In June this year, the Canberra-based artist eX de Medici held a spectacularly successful survey exhibition at the Queensland Art Gallery I Gallery of Modern Art in Brisbane.
Privately, she confided at the time that she needed a new direction in her art and her exquisite, detailed watercolours that combine objects of desire with that which is socially abject – that had made her into an art market darling – has to come to an end.
This significant exhibition, Guns & Flowers, may mark the start of the reorientation of her art. As in much of de Medici’s work, the concepts behind it are multi-tiered. On a fundamental level, there is the collision of seemingly contradictory items – guns and flowers – the contradiction between destruction and killing, and beautiful growth and life. These two elements have co-existed in her art for several years.
Then, drawing what at first appears to be a rather long bow, the connection was made with the artist Sidney Nolan, who was also prone to juxtapose guns and flowers in his iconic Kelly series. For example, floral wallpaper that accompanied scenes of violence or the flowering bush in which the first-class marksman stands with his rifle.
Also, while painting the Kelly series at Heide, Nolan drew little vases of flowers that he observed on the mantlepiece in his workroom. Nolan and de Medici met on many occasions so the show could also be considered a collaboration – or at least a conversation – between the two artists.
The most poignant and moving part of this exhibition is de Medici’s installation at the Lanyon Homestead in Louisa’s bedroom. As with so much of her art, you are initially seduced by eye candy – bright colours, floral wallpaper, Nolan’s little drawing of flowers on the mantlepiece and a reproduction of a 1910 photograph of the original occupant of the room, Louisa Leeman, and her husband, some 30 years her senior, standing with the family outside this very room.
Then there is the cringe factor, a grand four-poster double bed covered with menstrual red-pink silk satin that is crudely bound with ropes. On the wall behind the bed is a large watercolour by de Medici titled Pink for Boys, completed this year. We are told that we are looking at the artist’s own replica gun, a Browning .222, now made functionless and bound in red-pink satin, the barrel melting into the background ornament with only the peep sights visible. The spreading background contains a pattern that is a mix of the female hormone molecules and Australian flannel flowers.
There is something about violence and violation, like a suppressed scream, that is also hinted at in the artist’s inscription in pencil on her drawing: “The inexhaustible imperfection of the human.”
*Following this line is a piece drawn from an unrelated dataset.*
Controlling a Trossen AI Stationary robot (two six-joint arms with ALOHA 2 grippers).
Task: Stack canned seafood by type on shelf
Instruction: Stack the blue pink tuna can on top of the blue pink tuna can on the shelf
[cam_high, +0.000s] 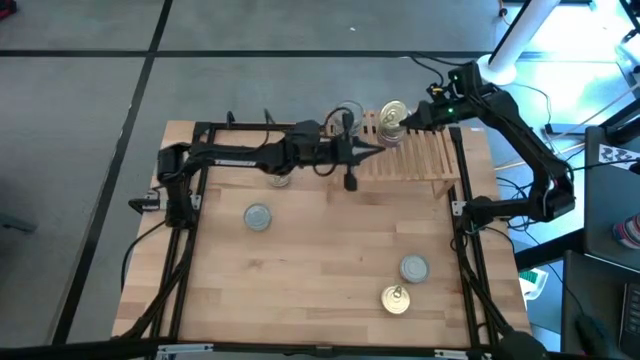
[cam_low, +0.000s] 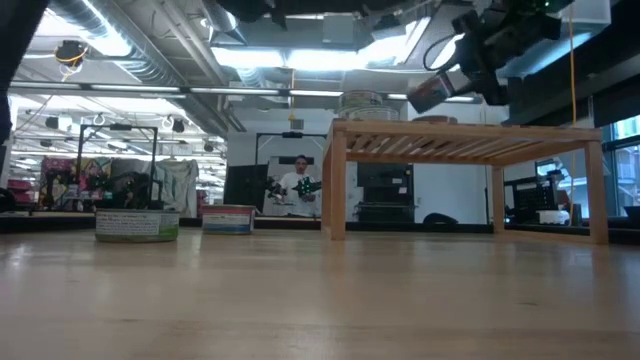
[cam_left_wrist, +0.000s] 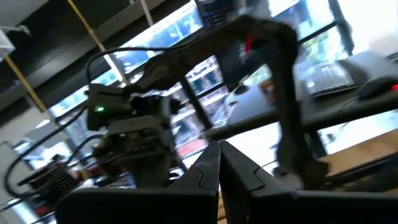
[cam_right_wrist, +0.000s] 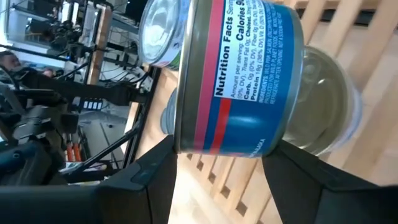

In the Civic building of CMAG, within the ‘white cube’ of the gallery space, there is a mixture of the Nolan paintings, particularly memorably his Shooting of Rimbaud by Verlaine, 1982, with its simple confrontation between a gun and the poet’s head, and de Medici’s work. A highlight is de Medici’s recent painting Blue for Boys, where there is a mixture of guns, including Verlaine’s and Kelly’s pistols and a background with male hormone molecules, various drugs and a floral bouquet ornament.
Watercolour drawings with complex multi-tiered narratives with hidden plus fairly obvious symbols that can be deciphered on a number of levels are evergreen features of de Medici’s art. The eye is seduced and attracted by the mesmerising detail and the sea of colour, the mind may engage with a host of possible historic and artistic connections, while the ethical stance adopted by the artist becomes clear once you contemplate the work. However, while gazing at the incredible detail in Blue for Boys, the observant viewer will discover that the artist has painted blowflies crawling over her work, leaving their trail of fly droppings. A scatological commentary on the presented allegory.
There is no radical break in de Medici’s most recent work with her past practice, but perhaps something of a gentle reorientation is slowly asserting itself. As always, de Medici places a subversive mirror on society and lets us examine what is happening through a complex prism of cerebral interrogation and visual enchantment.
eX de Medici and Sidney Nolan: Guns & Flowers is at the Canberra Museum + Gallery, London Circuit, until 31 March 2024. CMAG is open Monday to Friday from 10 am to 4 pm, Saturday and Sunday from 12 noon to 4 pm (free admission), and Lanyon Homestead, Tharwa Drive, until 17 December, Wednesday to Sunday, 10 am to 4 pm (admission charge).